One could say Communication Lost is a continuation of Still. Yet, while true, it's much to simple a conclusion. The atmosphere on this work is far more grand; thick or dense, even bombastic, could describe many arrangements. Into the Great Nothing and Your Favorite War exploit this motif by example. Even larger and more dense is the longer piece In Memory of Me where the arrangement never backs down from the wall of sound.
Some songs offer contrasts to this, yet retain or return to the compositional density. For instance Embrace and In the Quiet of Dawn start with slower pace, swell, then slow to finally offer a stinging crescendo before the end. But then there's What Remains, a piece that can only be described as sparse, mostly vocals over piano with some violin, in comparison to the rest of Communication Lost. Additionally, that song also speaks to another theme within this album: Communication Lost has a dark quality, one of pensiveness or melancholy nearly typical of Scandinavian despair. It echoes from the opening prelude to the final strains of quixotic A Beginning and everything between.
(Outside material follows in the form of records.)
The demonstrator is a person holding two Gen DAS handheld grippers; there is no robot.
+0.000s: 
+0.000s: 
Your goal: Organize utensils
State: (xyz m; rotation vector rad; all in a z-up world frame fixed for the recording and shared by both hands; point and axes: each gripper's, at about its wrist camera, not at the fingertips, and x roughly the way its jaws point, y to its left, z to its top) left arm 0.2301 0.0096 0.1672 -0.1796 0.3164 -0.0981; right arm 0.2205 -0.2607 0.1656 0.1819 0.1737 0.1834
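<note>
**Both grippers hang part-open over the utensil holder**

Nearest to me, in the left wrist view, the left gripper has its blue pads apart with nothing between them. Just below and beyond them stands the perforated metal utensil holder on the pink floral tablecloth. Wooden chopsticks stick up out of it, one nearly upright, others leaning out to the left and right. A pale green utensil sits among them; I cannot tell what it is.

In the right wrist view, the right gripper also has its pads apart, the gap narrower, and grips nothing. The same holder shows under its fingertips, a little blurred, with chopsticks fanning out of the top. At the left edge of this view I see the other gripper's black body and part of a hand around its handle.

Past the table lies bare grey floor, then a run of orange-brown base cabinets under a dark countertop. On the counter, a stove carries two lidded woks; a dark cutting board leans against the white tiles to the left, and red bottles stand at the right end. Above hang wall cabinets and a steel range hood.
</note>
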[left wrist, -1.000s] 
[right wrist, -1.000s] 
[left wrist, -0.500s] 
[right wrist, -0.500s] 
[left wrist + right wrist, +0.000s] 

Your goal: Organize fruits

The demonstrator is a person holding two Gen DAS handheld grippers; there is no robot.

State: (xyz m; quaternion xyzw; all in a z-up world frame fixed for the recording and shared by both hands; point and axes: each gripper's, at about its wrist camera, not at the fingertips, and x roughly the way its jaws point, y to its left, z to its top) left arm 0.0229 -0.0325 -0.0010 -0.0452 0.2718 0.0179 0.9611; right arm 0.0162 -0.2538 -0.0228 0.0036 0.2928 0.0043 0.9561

Nevertheless, Wolverine is certainly within they're element with these grand and rich arrangements. Into the Great Nothing, Your Favorite War, and massive and self-defining title track, display the band's singular vision for Communication Lost. But their most enjoyable, and accessible, performance comes on Pulse which offers a somber start only to swell into a huge guitar solo and a melodic rock hook. Wolverine has not lost anything in six year, but continues to grow and expand much like the compositions here. Well recommended.
With Communication Lost, Wolverine returns, after a six year absence, with an expansive, dense, and powerful work of atmospheric progressive metal.